Here are five ideas to help you with your newsletter content:
- They say to write about what you know, and newsletters are no exception. Have an "ask the expert" section, or provide "helpful tips" about printing or consumables usage.
- Build trust through reviewing products or services. You may want to review a recent book you've read, or mention a great article you saw about "increasing office output efficiencies." Perhaps there's a new printer on the market that you can provide valuable information about because of first-hand experience. By offering free advice, you build trust, and people buy from people they trust.
- Offer something mindless, but cool. Sometimes a joke of the day, smile of the week, a brain teaser or an inspirational quote can turn a stressful day around. While this doesn't directly impact someone's decision to order from you, it can be the pick me up they need to finish their day... and it came from you.
- Short is OK. Some people think that a newsletter has to long, and have articles in it with profound knowledge. That's simply not true. An ancedote is nice, if that's who you are, but short quotes, and quick tips can be just as impactful.
- Inform. Are you having an open house? Online workshop? Lunch N Learn? Are you sponsoring a kids' youth baseball team, or sending a Scout to camp? Let your customers know that you are out and about in the community.
6... A Bonus... Don't be afraid to change up your offer or newsletter content based on segregating your database. Business customers who account for higher revenues would not benefit from coupons, while individuals might need the coupon to motivate them into your store. You also might have long-time customers who know the value of your services, so send them a request for a referral.

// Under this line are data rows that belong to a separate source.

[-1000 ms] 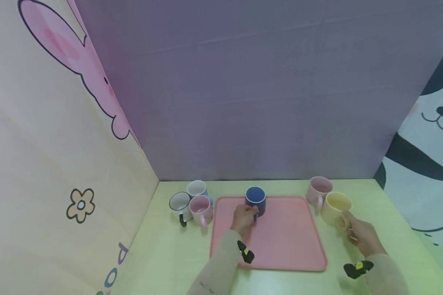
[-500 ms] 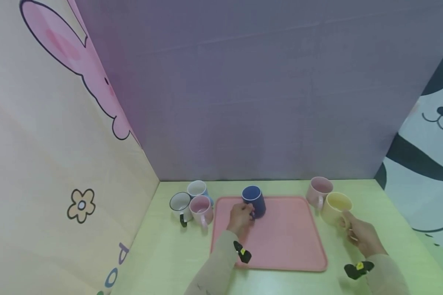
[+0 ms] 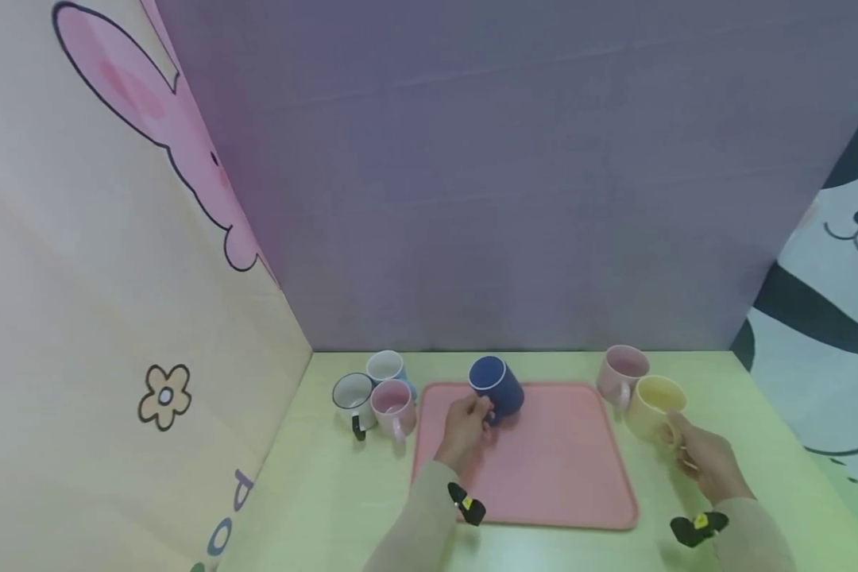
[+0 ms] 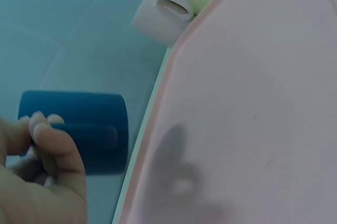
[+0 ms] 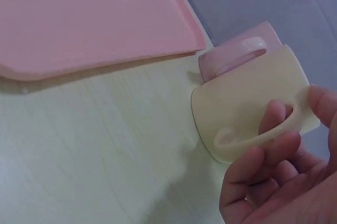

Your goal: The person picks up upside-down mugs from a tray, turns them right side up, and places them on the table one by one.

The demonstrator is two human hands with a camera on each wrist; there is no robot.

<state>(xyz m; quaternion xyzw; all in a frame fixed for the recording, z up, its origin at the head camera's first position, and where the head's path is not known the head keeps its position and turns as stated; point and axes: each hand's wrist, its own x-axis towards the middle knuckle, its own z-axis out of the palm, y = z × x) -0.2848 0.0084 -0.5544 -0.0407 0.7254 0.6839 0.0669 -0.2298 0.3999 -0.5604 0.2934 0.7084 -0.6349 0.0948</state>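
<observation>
My left hand (image 3: 465, 429) grips the handle of a dark blue mug (image 3: 498, 388) over the back left part of a pink tray (image 3: 550, 477). The blue mug leans, its mouth toward the upper left; in the left wrist view the mug (image 4: 100, 108) is apart from the tray, whose surface carries a shadow. On the right, my right hand (image 3: 711, 461) holds the handle of a yellow mug (image 3: 651, 413), with fingers through the loop in the right wrist view. The yellow mug (image 5: 242, 98) stands on the table close against a pink mug (image 3: 622, 372).
Left of the tray stand a white mug with a black handle (image 3: 353, 397), a white and light blue mug (image 3: 386, 365) and another pink mug (image 3: 395, 405), close together. A grey cloth wall (image 3: 508, 199) rises behind the pale table (image 3: 314, 492).
The blue mug has gone from upright to tilted, its base swinging right, as my left hand turned and shifted slightly left. My right hand and the yellow mug stay in place.
</observation>
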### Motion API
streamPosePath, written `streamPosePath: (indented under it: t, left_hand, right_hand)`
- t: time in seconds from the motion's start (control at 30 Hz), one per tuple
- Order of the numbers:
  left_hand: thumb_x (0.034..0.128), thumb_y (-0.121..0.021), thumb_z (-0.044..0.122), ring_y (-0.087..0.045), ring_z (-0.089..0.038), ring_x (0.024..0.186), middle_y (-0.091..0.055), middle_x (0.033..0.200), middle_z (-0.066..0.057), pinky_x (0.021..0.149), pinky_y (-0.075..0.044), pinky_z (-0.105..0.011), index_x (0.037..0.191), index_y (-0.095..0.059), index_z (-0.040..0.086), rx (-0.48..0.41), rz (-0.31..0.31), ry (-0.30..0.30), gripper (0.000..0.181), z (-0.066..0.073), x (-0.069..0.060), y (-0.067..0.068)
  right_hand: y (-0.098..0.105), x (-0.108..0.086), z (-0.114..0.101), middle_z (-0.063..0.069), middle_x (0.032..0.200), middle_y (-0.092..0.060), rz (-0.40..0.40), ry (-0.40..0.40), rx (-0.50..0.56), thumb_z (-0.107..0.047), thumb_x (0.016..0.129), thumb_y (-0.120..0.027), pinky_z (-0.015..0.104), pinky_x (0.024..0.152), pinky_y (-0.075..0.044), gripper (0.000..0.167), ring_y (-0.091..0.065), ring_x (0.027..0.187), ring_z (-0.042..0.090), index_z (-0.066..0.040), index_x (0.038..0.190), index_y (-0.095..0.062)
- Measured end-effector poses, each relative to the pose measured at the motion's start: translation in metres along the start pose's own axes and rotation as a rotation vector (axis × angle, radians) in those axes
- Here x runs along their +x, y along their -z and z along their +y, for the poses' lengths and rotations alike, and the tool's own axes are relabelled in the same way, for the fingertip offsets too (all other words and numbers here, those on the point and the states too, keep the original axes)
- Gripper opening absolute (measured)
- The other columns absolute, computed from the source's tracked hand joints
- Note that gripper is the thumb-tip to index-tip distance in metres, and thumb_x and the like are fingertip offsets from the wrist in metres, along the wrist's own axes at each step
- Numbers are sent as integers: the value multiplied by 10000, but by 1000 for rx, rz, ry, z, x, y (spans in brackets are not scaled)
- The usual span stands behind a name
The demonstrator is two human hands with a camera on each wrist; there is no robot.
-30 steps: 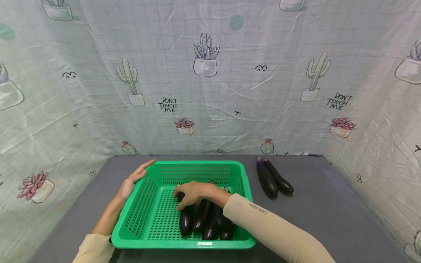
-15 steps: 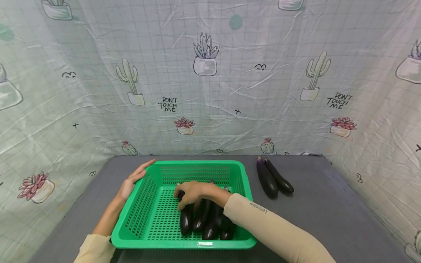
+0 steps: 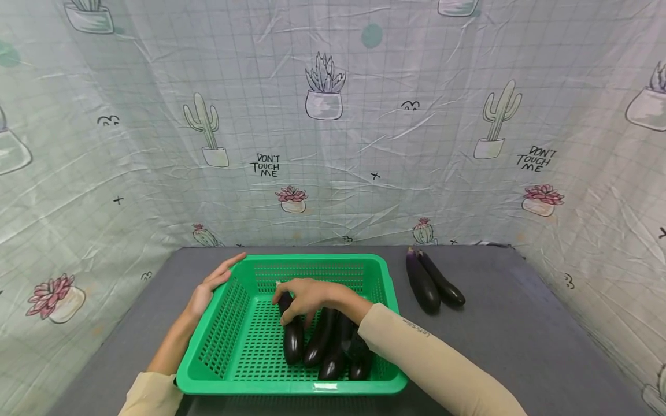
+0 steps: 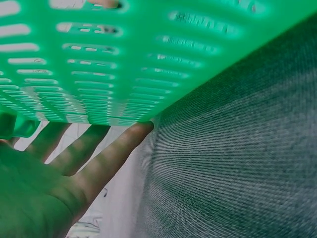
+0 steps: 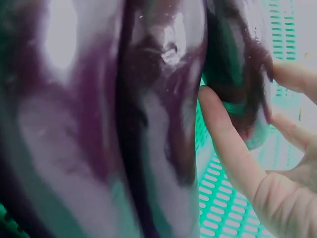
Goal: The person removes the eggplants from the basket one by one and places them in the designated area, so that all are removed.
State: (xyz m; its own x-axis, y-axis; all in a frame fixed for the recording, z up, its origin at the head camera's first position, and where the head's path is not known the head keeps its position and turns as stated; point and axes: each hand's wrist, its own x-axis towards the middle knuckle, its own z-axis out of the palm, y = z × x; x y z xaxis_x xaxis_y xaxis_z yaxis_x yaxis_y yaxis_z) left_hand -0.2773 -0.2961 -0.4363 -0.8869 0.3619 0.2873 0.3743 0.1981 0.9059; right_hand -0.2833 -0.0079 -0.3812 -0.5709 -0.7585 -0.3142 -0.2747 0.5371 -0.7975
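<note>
A green perforated basket (image 3: 291,387) holds several dark purple eggplants lying side by side in its right half. My right hand (image 3: 308,297) reaches over them and grips the upper end of the leftmost eggplant (image 3: 293,342); in the right wrist view, the fingers of this hand (image 5: 282,173) lie on both sides of an eggplant (image 5: 242,64). Along the basket's left wall, my left hand (image 3: 204,293) rests with its fingers straight against the outside. The left wrist view shows this hand (image 4: 64,173) spread beneath the green slotted wall (image 4: 124,74).
Two more eggplants (image 3: 422,284) lie together on the grey tabletop (image 3: 499,335) right of the basket. A pale cloth (image 3: 364,144) printed with potted plants hangs behind and at both sides.
The leftmost eggplant has shifted slightly toward the back of the basket along with my right hand, which has risen a little. My left hand has stayed in place.
</note>
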Motion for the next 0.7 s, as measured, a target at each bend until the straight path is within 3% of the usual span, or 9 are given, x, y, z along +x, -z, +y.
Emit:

You may send out new product announcements, or if you have a customer who never uses OEM (only remanufactured products), you would not send them specials on OEM cartridges.
I will warn you, though, when you segregate customers based on different criteria, you almost always end up with the unintended consequence of adverse customer reaction. This syndrome occurs when you send a 'special offer' to someone, who immediately tells their friend, who may also consider themselves a great customer of yours. When this happens, it's imperative not to alienate the customer who was upset about not being included. Just apologize, and make them the same offer. (And don't forget to include them in the same offers as their friend, just so it won't happen again.)